I usually get my titles from a line in the book, a piece of dialog or some turn of phrase I really like. The one thing all my titles--chapter titles, book titles, any titles--have in common is that they always have more than one meaning. Titles might even have more than one source.

This book originally was called Problem 4368: The Community of Trouville and the book really focused more on Problem 4368 (the machine-to-man subplot) than it did anything else. When I created Raif in 2005, as I've said everywhere, he really took over the page, the book, the series!  Because his influence was so strong, I ended up with a second reference in the book to the phrase "conditioned response" which tied the original machine to the Proctors I'd created in a kind of subliminal way. That is, both the men and machines were being "programmed" or "conditioned" and I juxtaposed the way the machine here was going to become more of a man than the Proctors were being allowed to be.
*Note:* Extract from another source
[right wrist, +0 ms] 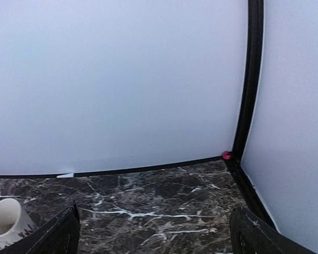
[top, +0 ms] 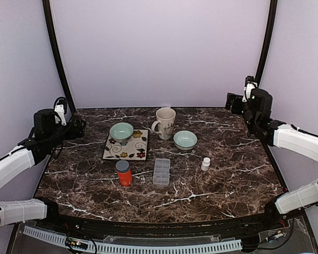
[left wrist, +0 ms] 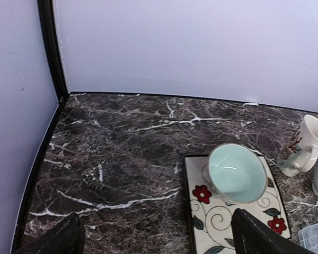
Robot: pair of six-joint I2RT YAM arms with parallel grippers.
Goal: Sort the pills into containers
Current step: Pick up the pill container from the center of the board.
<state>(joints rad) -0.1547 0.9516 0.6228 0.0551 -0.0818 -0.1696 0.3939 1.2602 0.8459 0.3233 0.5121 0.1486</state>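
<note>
The containers are the small compartments of a clear flat pill box (top: 161,172) lying at the table's middle front; one corner of the pill box (left wrist: 314,236) shows in the left wrist view. No pills show in any view. My left gripper (top: 77,127) hangs open over the back left of the table, its fingers wide apart with nothing between them (left wrist: 159,235). My right gripper (top: 233,102) is raised at the back right, also open and empty (right wrist: 156,233), facing the rear corner. Both are far from the pill box.
An orange grey-capped bottle (top: 124,173) stands left of the box, a small white bottle (top: 205,164) to its right. Behind are a flowered square plate (top: 128,152) bearing a pale green bowl (top: 121,131), a mug (top: 165,123) and a second bowl (top: 185,139).
</note>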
The machine is called Charlie. He gets his name from the acronym of his designation: Conditioned Human Response Series machine, Rev E, or CHR-E. The idea of his design was that a Turing machine can and will learn to respond to situations in a "conditioned" manner.

The book, once Proctor Raif hit the stage, took another turn into conditioning. Proctors minds are manipulated and even used to turn these men into weapons--without their knowledge or consent. Human trafficking is a big issue to me, personally, so making the Proctors slaves really was important to me but they're also highly-skilled soldiers so I had to balance a fine-edged sword there. I had to figure out how to make them both. Conditioned responses were my answer. Proctors are programmed....like machines, not men.

One of the manners in which Proctors are programmed is referred to as "planting a trigger." It's like being hypnotized and having a post-hypnotic suggestion planted in your mind. A trigger is a directive to carry out a set of instructions--and he'll carry out the directive or die trying. To resist a trigger would destroy him, mentally. It's a do or die directive. I've handily "disabled" the Proctors' survival instinct, their natural instinct for self-preservation, so they will self-destruct trying to carry out a trigger's directive.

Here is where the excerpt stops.